1, 2, 3, 4, 5 Challenge
Jason James issued this blogger challenge to me, so why not. I have about five other blogs in my head right now in addition to all the work stuff I need to be doing, but I like these. They bring us together as a blogging and #oklaed community.
What has been your ONE biggest struggle during this school year?
One? Just acclimating to any new job is a big deal, but moving to a new district as a first-time superintendent is an over-arching challenge with layers of challenges beneath it.

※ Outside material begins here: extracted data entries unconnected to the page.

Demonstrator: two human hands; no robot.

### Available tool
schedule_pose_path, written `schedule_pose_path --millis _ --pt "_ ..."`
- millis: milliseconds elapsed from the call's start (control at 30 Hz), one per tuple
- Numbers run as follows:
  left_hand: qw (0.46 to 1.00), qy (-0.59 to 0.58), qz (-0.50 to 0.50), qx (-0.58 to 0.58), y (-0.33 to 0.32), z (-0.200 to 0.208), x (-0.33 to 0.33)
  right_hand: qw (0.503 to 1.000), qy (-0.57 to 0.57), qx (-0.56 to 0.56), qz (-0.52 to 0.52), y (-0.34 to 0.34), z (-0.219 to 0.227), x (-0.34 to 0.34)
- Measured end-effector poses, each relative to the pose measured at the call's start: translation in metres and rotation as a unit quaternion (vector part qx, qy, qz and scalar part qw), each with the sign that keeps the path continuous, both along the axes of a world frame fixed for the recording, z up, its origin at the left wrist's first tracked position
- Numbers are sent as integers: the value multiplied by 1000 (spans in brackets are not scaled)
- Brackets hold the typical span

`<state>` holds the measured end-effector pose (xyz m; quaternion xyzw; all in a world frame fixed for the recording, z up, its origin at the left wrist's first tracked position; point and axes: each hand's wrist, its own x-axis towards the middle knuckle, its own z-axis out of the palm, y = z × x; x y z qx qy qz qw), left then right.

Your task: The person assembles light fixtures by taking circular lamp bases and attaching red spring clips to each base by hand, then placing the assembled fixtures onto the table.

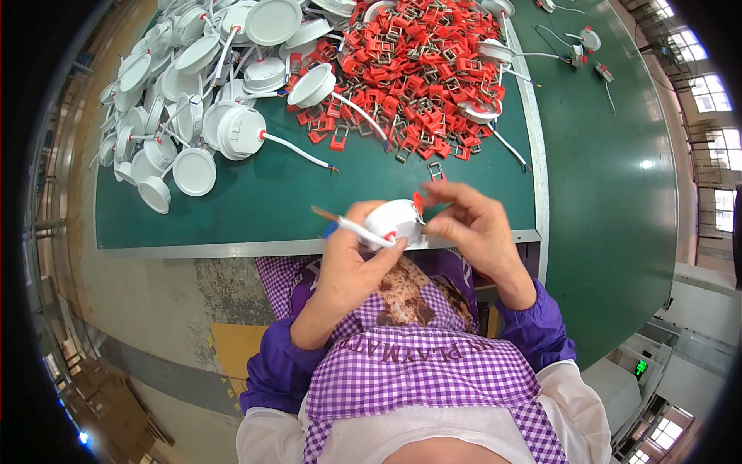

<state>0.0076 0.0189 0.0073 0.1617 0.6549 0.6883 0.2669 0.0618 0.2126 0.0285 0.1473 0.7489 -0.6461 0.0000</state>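
Observation:
Just above the near edge of the green table, my left hand is closed round a round white downlight with a white cable coming off its side. My right hand pinches a red spring clip against the right side of the downlight. Part of the clip is hidden by the fingers, so whether it is seated I cannot tell. A single loose metal-and-red clip lies on the table just beyond my right hand.
A heap of white downlights with cables covers the table's far left. Beside it spreads a big pile of red spring clips. A pale metal rail divides off a second green surface, with a few small cabled parts at its far end.

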Motion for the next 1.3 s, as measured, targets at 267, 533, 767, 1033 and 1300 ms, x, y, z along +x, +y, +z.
schedule_pose_path --millis 267,533,767,1033,1300 --pt "998 39 26 -42 -26 7 -26 895 27 443 49 15 -10 -30" --pt "943 -259 9 207 -14 7 -19 908 29 411 83 18 -14 -32" --pt "984 -137 35 110 -19 6 -25 899 4 425 104 22 -11 -33" --pt "929 -291 55 222 -14 3 -19 889 42 427 160 28 -15 -41" --pt "946 -284 38 149 -8 -1 -17 991 -85 -93 37 33 -11 -37"
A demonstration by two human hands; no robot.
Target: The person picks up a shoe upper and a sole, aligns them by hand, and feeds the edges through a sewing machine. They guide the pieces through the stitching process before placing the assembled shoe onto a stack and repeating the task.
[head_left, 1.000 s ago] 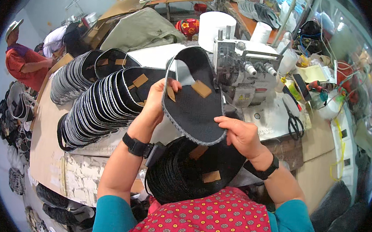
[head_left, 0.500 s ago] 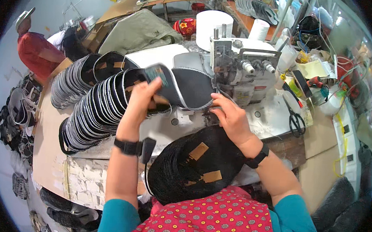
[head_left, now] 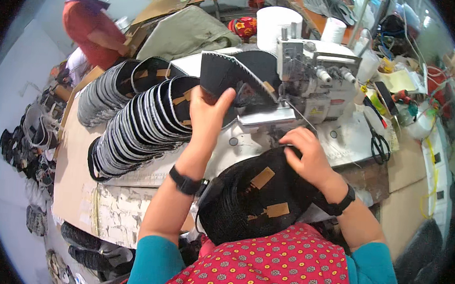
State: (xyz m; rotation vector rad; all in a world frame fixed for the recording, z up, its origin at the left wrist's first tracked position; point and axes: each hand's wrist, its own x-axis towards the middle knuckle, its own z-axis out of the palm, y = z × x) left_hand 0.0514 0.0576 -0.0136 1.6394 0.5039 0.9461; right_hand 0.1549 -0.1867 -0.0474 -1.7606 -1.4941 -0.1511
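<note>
My left hand (head_left: 207, 111) is closed on a black fabric piece (head_left: 223, 72) with a white overstitched edge, held up beside the overlock sewing machine (head_left: 316, 77). A thread runs from the machine toward its needle area, where the piece's far part lies close. My right hand (head_left: 311, 157) hovers over the near edge of a stack of black fabric pieces (head_left: 229, 195) in front of me, its thumb and fingers apart and nothing visible between them. Left of the machine, a long row of white-edged pieces (head_left: 144, 131) leans on the table.
A second row of edged pieces (head_left: 96, 98) stands behind the first. Large white thread cones (head_left: 277, 29) rise behind the machine. Black scissors (head_left: 379, 144) lie to its right, near cluttered tools. A person in red (head_left: 90, 29) stands at the far left.
My left hand has raised the black piece and turned it upright. My right hand has let go of its edge and come down toward the near stack. The person in red has moved right.
</note>
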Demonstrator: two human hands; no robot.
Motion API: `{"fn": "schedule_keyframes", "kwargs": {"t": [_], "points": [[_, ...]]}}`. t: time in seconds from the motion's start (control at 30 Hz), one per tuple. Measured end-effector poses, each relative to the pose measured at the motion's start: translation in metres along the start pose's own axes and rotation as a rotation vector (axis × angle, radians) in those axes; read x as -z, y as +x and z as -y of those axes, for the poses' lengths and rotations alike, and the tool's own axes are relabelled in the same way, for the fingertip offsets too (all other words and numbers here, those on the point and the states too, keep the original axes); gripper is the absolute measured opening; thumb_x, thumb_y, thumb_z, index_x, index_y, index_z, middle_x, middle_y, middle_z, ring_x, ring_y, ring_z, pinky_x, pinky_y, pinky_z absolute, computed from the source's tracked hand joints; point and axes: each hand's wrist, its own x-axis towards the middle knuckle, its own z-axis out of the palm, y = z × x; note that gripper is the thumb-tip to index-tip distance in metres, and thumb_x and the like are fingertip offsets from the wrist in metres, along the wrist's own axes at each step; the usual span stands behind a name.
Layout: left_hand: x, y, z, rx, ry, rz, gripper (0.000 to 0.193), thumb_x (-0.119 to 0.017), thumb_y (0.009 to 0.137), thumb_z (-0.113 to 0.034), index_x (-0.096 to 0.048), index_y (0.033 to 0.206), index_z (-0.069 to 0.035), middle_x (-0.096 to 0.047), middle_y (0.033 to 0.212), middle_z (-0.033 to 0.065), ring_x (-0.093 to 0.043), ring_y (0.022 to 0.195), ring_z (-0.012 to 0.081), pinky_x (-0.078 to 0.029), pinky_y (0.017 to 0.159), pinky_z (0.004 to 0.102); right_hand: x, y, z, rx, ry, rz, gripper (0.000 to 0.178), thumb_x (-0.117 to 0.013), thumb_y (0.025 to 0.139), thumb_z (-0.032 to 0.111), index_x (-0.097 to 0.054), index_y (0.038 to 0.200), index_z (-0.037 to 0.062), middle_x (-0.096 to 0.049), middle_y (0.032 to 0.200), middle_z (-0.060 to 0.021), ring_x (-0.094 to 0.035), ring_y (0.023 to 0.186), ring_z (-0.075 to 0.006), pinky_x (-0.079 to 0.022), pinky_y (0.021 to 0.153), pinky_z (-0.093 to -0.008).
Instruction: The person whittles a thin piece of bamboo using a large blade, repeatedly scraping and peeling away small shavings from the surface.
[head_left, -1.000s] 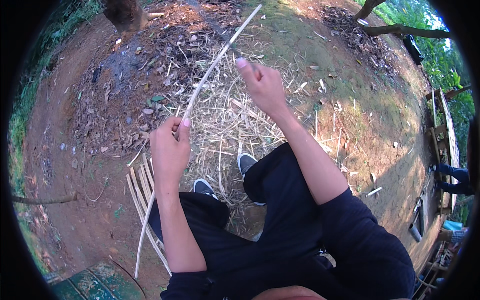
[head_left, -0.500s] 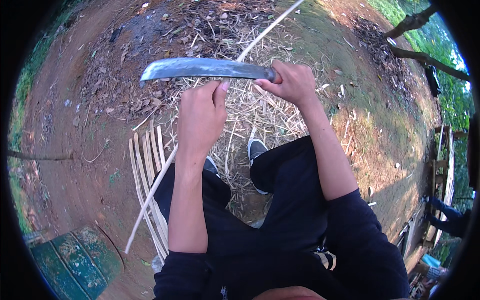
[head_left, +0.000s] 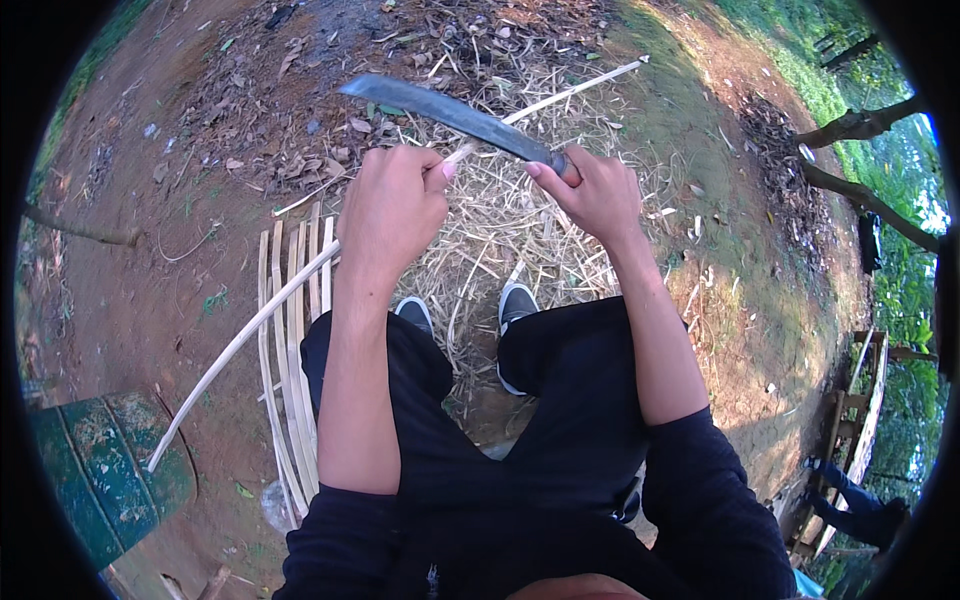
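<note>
My right hand (head_left: 600, 195) is closed round the handle of a machete (head_left: 450, 112), whose long, curved blade points up and to the left. A long, pale strip of split wood or bamboo (head_left: 245, 345) runs diagonally through my left hand (head_left: 395, 210), which grips it with the thumb on top. Its far end reaches up to the right, passing behind the blade; its near end sticks out at the lower left past my forearm. The blade lies across the strip just beyond my left fingers. Whether the edge touches it I cannot tell.
Several pale strips (head_left: 275, 350) lie side by side left of my knees. Shavings (head_left: 500, 225) litter the ground ahead of my shoes. A green, worn metal panel (head_left: 110, 470) is at the lower left. Branches (head_left: 860, 125) and a wooden structure (head_left: 850, 430) stand at right, near another person (head_left: 855, 505).
The machete has tilted, its handle end lower and its tip higher. The strip now lies at a flatter slant, with its near end farther left. The head view has shifted slightly.
</note>
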Motion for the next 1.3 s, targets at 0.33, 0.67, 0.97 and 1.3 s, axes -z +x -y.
{"fn": "schedule_keyframes", "kwargs": {"t": [0.33, 0.67, 0.97, 1.3], "points": [[0.015, -0.008, 0.02, 0.064, -0.036, 0.051, 0.016, -0.068, 0.089, -0.012, -0.074, 0.091, 0.002, -0.062, 0.062, 0.0189, -0.061, 0.054, 0.0241, -0.043, 0.058, 0.0402, -0.023, 0.02, -0.061, -0.279, -0.01, 0.013, 0.069, -0.053, 0.091, 0.071, -0.055, 0.063, 0.0085, -0.053, 0.047, -0.0043, -0.057, 0.042, -0.0213, -0.045, 0.043, -0.0382], [0.046, -0.013, 0.043, 0.144, -0.077, 0.051, 0.013, -0.068, 0.085, -0.013, -0.076, 0.085, -0.004, -0.064, 0.063, 0.0182, -0.064, 0.06, 0.0331, -0.051, 0.064, 0.0422, -0.031, 0.012, -0.035, -0.115, -0.041, -0.006, 0.066, -0.055, 0.091, 0.069, -0.056, 0.065, 0.0084, -0.053, 0.048, -0.0043, -0.053, 0.039, -0.0169, -0.043, 0.039, -0.0362], [0.044, -0.006, 0.065, 0.178, -0.123, -0.005, 0.014, -0.068, 0.085, -0.011, -0.076, 0.089, -0.001, -0.066, 0.067, 0.0177, -0.066, 0.063, 0.0285, -0.049, 0.063, 0.0402, -0.031, 0.012, -0.017, -0.333, 0.068, 0.104, 0.067, -0.054, 0.091, 0.07, -0.051, 0.062, 0.0095, -0.046, 0.044, -0.0027, -0.053, 0.041, -0.0214, -0.042, 0.044, -0.0381], [0.062, -0.012, 0.07, 0.109, -0.153, 0.057, 0.016, -0.067, 0.085, -0.01, -0.078, 0.093, -0.003, -0.068, 0.067, 0.0182, -0.065, 0.06, 0.0286, -0.05, 0.063, 0.0413, -0.027, 0.04, -0.091, -0.453, -0.039, -0.002, 0.071, -0.048, 0.091, 0.074, -0.051, 0.057, 0.0126, -0.055, 0.052, -0.004, -0.056, 0.05, -0.0161, -0.047, 0.053, -0.0393]]}}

I’m going to say that finding balance has been hard. I’m expected to be active in all facets of the community. I want to be in schools and getting to know teachers and students as much as I can. I want to be at events – not just to be visible, but because I really enjoy immersing myself in the culture of our various schools. I also need to learn the parts of my job that are unfamiliar to me. I spent seven years over curriculum in Moore. I have a dissertation in school finance (but probably more things I don’t know in that world than things I do). I’m trying to find the sweet spot in our bonding capabilities so that we can move on our next round of projects. I’m still teaching C&I at Southern Nazarene (because teaching feeds my soul). I’ve even continued blogging – more now, since my frustration with the state is mounting again (though it’s directed at different offices). And then there’s a personal life. I’d like one of those. I seem to remember enjoying that at some point. It’ll come together at some point, though. This is year one. It gets better, right?
This is where other superintendents chime in with all the reassuring comments.
Share TWO accomplishments that you are proud of from this school year.
First is the night I co-moderated an #oklaed chat with three Mid-Del students. They were insightful and witty, and they’ve been in and out of our chats ever since. My predecessor, Dr. Pam Deering put together my student advisory group, In the Mix. She left a lot of things headed in the right direction for me this summer. This may be the best one.
Second would be the #GiveItBackOK campaign that I had a part in starting through social media. It wasn’t my idea alone, but I have been fortunate to be able to give interviews and support it. Several districts’ foundations have set up donations campaigns for it. Our own foundation went through a leadership transition around that time, but donations keep coming in with the hashtag announced. While this doesn’t restore the hole in our state funding, and it doesn’t help us give teachers the much-needed raises they deserve, it helps us support our most creative, motivated, and innovative teachers with the projects they want to do for their students. Sometimes I forget the power of social media and need a reminder like this.
What are THREE things that you wish to accomplish before the end of the school year?
First, I want to figure out as many cuts as possible to make that don’t impact the number of teaching positions we have next year. We know we will have to make cuts, but I don’t have to like it. I’ll go kicking and screaming into the process, and we’ll get through it. It’s going to impact teaching and learning, though, no matter how we slice it.
Second, I want to help find candidates to run for the Legislature so there won’t be so many uncontested races this time around. Remember, in 2014, only 49 of 126 seats that were up for election even had to be on the ballot. It’s like we’re taking Democracy for granted.
Third, I want to find ways to unburden our teachers and principals. Our job as central office people should be to shoulder the mandates that our Legislature gives us. Maybe we can help schools understand that teaching is the best test prep – way better than designated (or pre-packaged) test prep. The sooner we can get back to just letting teachers teach, the better.
Give FOUR reasons why you remain in education in today’s rough culture.
Obviously, I’m a stubborn mule sometimes. I just can’t take those greener pastures. Mainly, I just love kids. Still, I look at my desk sometimes and can’t see anything that helps me remember why I majored in English and thrived in this profession. So I go out and find it. Allow me to elaborate.
My response to the #oneword challenge last month was purpose. Educating children is my purpose. Helping the people who spend every day with kids is my purpose. It’s who I am, plain and simple.
Which FIVE people do you hope will take the challenge of answering these questions?
I’m going to give a cop-out answer here. Rather than challenging current bloggers, I’m going to challenge groups of people who need to see what happens when they use their words. It’s powerful and transformative. It changes me more than I change anyone else.
- Any of my current and former SNU students. I’m not saying you’ll get bonus points for this, but what do you think I’ve been having you do by writing class reflections with hashtags like #onecoolthing all semester?
- Any of my co-workers in Mid-Del, especially those in leadership positions. Remember who your boss is. Remember that I don’t have to always be right or have your agreement. Speak your mind. Put it in writing. We are a community of diverse, intellectual thinkers.
- Joy Hofmeister. Ok, she’s not a group of people, but I’d love to hear what she thinks – not on policy, we hear that all the time. I just think she’s at her best in moments like these when we get to hear her riff.
- First year superintendents. I don’t know about the rest of the people in the first-year superintendents’ program, but I find plenty of time to catch up on emails and work on my blog during these sessions. We have another one coming up on the 24th. Have something out by then.
- Any legislator who vehemently claims to support public education. I probably don’t have to explain why.